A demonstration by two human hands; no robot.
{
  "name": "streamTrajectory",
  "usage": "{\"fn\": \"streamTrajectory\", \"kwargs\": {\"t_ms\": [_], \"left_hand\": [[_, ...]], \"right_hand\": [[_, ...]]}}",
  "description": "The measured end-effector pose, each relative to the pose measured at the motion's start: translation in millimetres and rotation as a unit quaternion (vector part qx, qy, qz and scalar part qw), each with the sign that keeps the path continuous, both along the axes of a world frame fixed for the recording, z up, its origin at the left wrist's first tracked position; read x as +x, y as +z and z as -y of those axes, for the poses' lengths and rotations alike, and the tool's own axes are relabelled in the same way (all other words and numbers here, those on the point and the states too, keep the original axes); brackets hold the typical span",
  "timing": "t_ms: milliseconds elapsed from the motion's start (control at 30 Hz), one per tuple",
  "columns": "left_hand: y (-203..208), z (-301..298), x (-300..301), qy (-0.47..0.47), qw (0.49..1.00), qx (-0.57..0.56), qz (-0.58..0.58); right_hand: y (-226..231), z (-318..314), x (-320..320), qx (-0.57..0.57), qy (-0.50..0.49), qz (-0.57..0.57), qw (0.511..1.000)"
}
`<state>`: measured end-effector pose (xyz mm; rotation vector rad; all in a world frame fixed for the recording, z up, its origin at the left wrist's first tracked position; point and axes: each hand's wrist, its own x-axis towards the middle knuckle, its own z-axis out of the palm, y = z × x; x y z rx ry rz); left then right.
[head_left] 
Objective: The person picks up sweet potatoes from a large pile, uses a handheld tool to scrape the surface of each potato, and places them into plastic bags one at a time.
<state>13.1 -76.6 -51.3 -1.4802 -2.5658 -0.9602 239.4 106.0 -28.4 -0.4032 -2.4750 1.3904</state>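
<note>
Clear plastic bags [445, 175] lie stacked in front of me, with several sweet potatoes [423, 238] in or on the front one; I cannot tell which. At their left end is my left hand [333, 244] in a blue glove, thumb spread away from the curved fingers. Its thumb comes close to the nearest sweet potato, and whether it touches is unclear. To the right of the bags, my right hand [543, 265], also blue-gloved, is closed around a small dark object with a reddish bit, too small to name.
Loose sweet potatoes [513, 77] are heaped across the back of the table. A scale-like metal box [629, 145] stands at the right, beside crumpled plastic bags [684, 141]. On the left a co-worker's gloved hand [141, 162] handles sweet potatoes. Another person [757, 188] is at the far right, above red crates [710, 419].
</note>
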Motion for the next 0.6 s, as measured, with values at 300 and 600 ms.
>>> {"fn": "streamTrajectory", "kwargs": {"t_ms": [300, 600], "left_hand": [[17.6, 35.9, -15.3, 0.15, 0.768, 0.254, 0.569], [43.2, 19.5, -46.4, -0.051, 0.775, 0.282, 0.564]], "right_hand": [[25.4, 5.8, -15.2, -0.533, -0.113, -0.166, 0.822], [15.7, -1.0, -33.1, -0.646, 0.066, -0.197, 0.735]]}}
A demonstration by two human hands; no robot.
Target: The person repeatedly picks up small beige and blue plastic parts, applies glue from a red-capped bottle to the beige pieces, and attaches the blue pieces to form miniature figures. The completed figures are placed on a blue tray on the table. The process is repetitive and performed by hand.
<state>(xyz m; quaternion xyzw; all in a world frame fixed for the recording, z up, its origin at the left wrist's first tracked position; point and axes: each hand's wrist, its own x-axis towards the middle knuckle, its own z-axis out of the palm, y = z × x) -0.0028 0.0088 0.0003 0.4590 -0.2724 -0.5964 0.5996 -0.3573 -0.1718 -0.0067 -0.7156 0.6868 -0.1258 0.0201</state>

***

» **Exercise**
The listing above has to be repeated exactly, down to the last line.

» **Output for this task**
A demonstration by two human hands; no robot.
{
  "name": "streamTrajectory",
  "usage": "{\"fn\": \"streamTrajectory\", \"kwargs\": {\"t_ms\": [_], \"left_hand\": [[_, ...]], \"right_hand\": [[_, ...]]}}",
  "description": "The measured end-effector pose, each relative to the pose measured at the motion's start: translation in millimetres and rotation as a unit quaternion (vector part qx, qy, qz and scalar part qw), each with the sign that keeps the path continuous, both along the axes of a world frame fixed for the recording, z up, its origin at the left wrist's first tracked position; read x as +x, y as +z and z as -y of those axes, for the poses' lengths and rotations alike, and the tool's own axes are relabelled in the same way (all other words and numbers here, those on the point and the states too, keep the original axes); brackets hold the typical span",
  "timing": "t_ms: milliseconds elapsed from the motion's start (control at 30 Hz), one per tuple",
  "columns": "left_hand: y (-203..208), z (-301..298), x (-300..301), qy (-0.47..0.47), qw (0.49..1.00), qx (-0.57..0.56), qz (-0.58..0.58); right_hand: y (-226..231), z (-318..314), x (-320..320), qx (-0.57..0.57), qy (-0.50..0.49), qz (-0.57..0.57), qw (0.511..1.000)"
}
`<state>`: measured end-effector pose (xyz mm; rotation vector rad; all in a world frame fixed for the recording, z up, its origin at the left wrist's first tracked position; point and axes: each hand's wrist, its own x-axis towards the middle knuckle, its own z-axis out of the palm, y = z × x; x y z rx ry rz); left then right.
[head_left] 
Objective: The person picks up sweet potatoes from a large pile, uses a handheld tool to scrape the surface of each potato, and places them into plastic bags one at a time.
<state>13.1 -76.6 -51.3 -1.4802 -2.5658 -0.9602 239.4 106.0 -28.4 -0.4032 -2.4750 1.3904</state>
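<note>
Clear plastic bags [445, 175] lie stacked in front of me, with several sweet potatoes [423, 238] in or on the front one; I cannot tell which. At their left end is my left hand [333, 244] in a blue glove, thumb spread away from the curved fingers. Its thumb comes close to the nearest sweet potato, and whether it touches is unclear. To the right of the bags, my right hand [543, 265], also blue-gloved, is closed around a small dark object with a reddish bit, too small to name.
Loose sweet potatoes [513, 77] are heaped across the back of the table. A scale-like metal box [629, 145] stands at the right, beside crumpled plastic bags [684, 141]. On the left a co-worker's gloved hand [141, 162] handles sweet potatoes. Another person [757, 188] is at the far right, above red crates [710, 419].
</note>
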Motion for the next 0.6 s, as measured, with values at 300 and 600 ms.
>>> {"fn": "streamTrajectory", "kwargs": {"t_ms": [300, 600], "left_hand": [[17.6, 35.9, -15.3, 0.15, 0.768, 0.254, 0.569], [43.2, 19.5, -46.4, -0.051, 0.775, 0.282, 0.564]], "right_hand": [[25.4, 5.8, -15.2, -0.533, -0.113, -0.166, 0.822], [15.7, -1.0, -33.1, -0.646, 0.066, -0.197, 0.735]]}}
A demonstration by two human hands; no robot.
Target: The person repeatedly picks up small beige and blue plastic parts, applies glue from a red-capped bottle to the beige pieces, and attaches the blue pieces to form miniature figures. The completed figures are placed on a blue tray on the table. The process is repetitive and performed by hand.
<state>(xyz m; quaternion xyzw; all in a world frame fixed for the recording, z up, its origin at the left wrist's first tracked position; point and axes: each hand's wrist, its own x-axis towards the middle knuckle, its own z-axis out of the palm, y = z × x) -0.0028 0.0088 0.0003 0.4590 -0.2724 -0.5964 0.5996 -0.3573 -0.1718 -0.0067 -0.7156 0.6868 -0.1258 0.0201</state>

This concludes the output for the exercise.